Section 109 Row 16 Seat 8

Posted by Kim |

Boni and I went to see the Padres play the Dodgers last weekend. I had been looking forward to that game for a lonnnnggg time and just wanted the Padres to beat the Dodgers so bad I could taste it. And to me the taste was sweet, like something from Extraordinary Desserts.

Unfortunately because of San Diego's proximity to LA, we get invaded with Dodger fans coming to OUR ballpark. Blech! And sure enough an entire family of Dodger fans sat next to Boni and I.

As a matter of fact, there were about 8 of them and Boni and I had our 2 seats right in the middle of them. Dodger blue to the left of us, Dodger blue to the right of us, we were surrounded.

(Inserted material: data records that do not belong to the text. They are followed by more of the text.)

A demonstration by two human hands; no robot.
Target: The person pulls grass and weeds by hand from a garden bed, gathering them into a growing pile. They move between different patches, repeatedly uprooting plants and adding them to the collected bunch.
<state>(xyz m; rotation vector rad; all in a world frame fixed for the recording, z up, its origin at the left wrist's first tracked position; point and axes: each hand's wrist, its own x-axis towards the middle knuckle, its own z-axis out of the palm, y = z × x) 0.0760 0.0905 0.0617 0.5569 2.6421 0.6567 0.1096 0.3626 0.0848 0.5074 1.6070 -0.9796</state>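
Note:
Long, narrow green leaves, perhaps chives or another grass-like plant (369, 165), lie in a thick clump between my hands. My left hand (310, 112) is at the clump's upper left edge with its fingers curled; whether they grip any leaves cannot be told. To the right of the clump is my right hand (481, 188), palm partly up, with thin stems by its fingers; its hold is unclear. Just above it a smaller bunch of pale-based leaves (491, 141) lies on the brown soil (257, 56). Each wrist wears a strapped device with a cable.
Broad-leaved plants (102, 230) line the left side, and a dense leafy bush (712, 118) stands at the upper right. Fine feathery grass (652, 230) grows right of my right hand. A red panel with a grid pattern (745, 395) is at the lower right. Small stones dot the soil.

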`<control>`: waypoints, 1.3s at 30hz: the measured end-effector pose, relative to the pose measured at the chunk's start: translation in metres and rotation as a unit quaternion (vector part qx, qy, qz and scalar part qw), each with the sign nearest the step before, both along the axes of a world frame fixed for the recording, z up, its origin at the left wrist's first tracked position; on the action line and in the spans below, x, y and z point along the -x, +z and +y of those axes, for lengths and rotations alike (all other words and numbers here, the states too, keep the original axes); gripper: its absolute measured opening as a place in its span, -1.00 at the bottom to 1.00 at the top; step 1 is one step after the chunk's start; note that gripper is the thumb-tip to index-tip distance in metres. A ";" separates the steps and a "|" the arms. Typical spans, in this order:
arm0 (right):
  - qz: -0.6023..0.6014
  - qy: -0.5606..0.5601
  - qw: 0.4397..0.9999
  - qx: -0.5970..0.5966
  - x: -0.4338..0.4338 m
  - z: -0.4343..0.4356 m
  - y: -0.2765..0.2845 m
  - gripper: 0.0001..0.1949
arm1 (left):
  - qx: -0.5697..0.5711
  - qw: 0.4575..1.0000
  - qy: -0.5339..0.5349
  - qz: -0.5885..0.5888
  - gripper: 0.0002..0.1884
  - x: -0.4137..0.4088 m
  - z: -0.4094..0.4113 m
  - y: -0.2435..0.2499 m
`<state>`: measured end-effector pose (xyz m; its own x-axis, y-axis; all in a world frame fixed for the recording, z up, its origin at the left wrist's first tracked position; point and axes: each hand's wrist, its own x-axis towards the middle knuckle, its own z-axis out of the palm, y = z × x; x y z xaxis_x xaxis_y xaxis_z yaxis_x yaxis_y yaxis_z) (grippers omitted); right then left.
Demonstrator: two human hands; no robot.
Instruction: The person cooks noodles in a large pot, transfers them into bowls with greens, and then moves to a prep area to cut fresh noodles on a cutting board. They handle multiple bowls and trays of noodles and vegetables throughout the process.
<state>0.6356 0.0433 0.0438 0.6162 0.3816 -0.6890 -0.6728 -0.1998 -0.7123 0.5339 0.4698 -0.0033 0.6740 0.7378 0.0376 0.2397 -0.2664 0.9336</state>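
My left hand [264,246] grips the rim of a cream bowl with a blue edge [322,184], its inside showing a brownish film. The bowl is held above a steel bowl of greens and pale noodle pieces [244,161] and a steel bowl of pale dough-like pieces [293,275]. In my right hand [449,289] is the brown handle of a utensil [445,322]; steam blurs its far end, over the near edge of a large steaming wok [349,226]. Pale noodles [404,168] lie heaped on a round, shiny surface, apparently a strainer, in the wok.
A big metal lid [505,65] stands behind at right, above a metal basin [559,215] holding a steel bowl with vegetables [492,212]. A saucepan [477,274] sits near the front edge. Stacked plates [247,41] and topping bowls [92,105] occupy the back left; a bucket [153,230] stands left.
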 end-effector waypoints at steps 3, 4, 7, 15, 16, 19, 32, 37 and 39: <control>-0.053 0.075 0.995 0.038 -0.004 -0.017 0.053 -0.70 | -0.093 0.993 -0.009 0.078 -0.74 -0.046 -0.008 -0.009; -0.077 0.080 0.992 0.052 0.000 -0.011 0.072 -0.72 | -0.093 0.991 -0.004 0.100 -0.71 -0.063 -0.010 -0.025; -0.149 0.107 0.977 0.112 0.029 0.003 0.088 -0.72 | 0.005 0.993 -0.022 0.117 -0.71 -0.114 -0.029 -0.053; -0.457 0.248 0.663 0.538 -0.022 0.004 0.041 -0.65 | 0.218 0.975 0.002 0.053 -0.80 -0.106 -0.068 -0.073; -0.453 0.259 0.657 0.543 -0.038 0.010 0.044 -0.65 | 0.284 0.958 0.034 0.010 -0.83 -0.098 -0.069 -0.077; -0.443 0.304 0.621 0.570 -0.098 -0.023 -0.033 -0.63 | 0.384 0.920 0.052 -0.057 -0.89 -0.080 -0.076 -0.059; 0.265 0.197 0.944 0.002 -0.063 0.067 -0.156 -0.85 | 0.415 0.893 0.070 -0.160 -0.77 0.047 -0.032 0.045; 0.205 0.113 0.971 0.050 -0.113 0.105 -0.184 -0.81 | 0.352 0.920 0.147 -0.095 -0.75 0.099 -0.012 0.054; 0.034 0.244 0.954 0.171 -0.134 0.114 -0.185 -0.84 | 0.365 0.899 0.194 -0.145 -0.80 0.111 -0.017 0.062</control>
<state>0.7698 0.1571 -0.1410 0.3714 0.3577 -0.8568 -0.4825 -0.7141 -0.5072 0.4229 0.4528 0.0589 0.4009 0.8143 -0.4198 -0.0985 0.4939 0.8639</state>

But then the matriarch of this clan (think of Peg Bundy as a baseball fan) asked us if we would mind changing seats with them so they could all sit together.

Well, as a matter of fact I DID mind. Boni and I very specifically buy the seats we do so we can sit right on the first base line and have a clear field of vision from first to second base. So I told her that without any hint of an apology. She had the nerve to be miffed at me! I ignored her and proceeded to scream my head off and enjoy myself immensely as we soundly defeated those silly Dodgers.

I hope her glass of white wine every inning helped dull the pain for her...

Sep 5, 2007

Method in My Madness

Posted by Kim |

People that know me are aghast when I tell them that I am still on a dial-up internet connection at home.

"But...but...you have a job working on the internet! How can you do that?"

Very simple. By not having a fast connection at home, I am not in the least bit tempted to do more work when I get home. I make it as painful as possible for myself so that I NEVER bring work home.

Not so crazy anymore is it?

Sep 4, 2007

I'm Dooce-Proof

Posted by Kim |

I was recently trying to find some obscure information on Google and was getting frustrated at the kinds of results that Google thought was what I REALLY meant. I don't need Google to interpret what it thinks I mean. I have a message for you cubicle dwellers in Googleland. Stick to the algorithms nerd-boy and give me search results that actually contain the EXACT term I'm looking for. You're all pretty smart, so figure this out soon pretty please with sugar on top, OK?

While I was wading through all the worthless results in search of that needle in a haystack of irrelevancy, I decided to google my Dad's name to see if there were any news articles about him and his Mayorship. Wow, did I get more than I bargained for! Turns out that the City Council in Hyrum was approached recently about the idea of holding pig wrestling contests at the old rodeo grounds. Seems a lady there in town thought this might be a good way to bring some notoriety to the town (along with some out-of-towners to spend some cash at the local market and gas station). Turns out this caused a big stink among some animal rights activists who showed up to the City Council meeting and protested vehemently. They said that the pigs didn't like this kind of thing. Dad merely asked the common sense question "How do you know they don't like it?" He's right. Maybe they get a rush from wrestling with a human and making them look ridiculous. Who knows?

I also googled my own name too. Do you have any idea how many people there are online with the same name as me? It makes me wish that I was the artist and children's book author that comes up frequently in a search for me. Or makes me wonder about the woman who is a fanatical stamper who competes in online stamping challenges and blogs WAAAYYY too much about it, IMHO. (Most people need a hobby, I think she needs a life.) And that doesn't even count the number of times my name comes up last name-first for any number of Korean Americans. I never did find myself in that Google search. I don't know whether to be pleased or insulted.

After all, how can I possibly get "dooced"* if no one can even find me?

* Dooce = to get fired from ones job because of what you've written on your personal blog.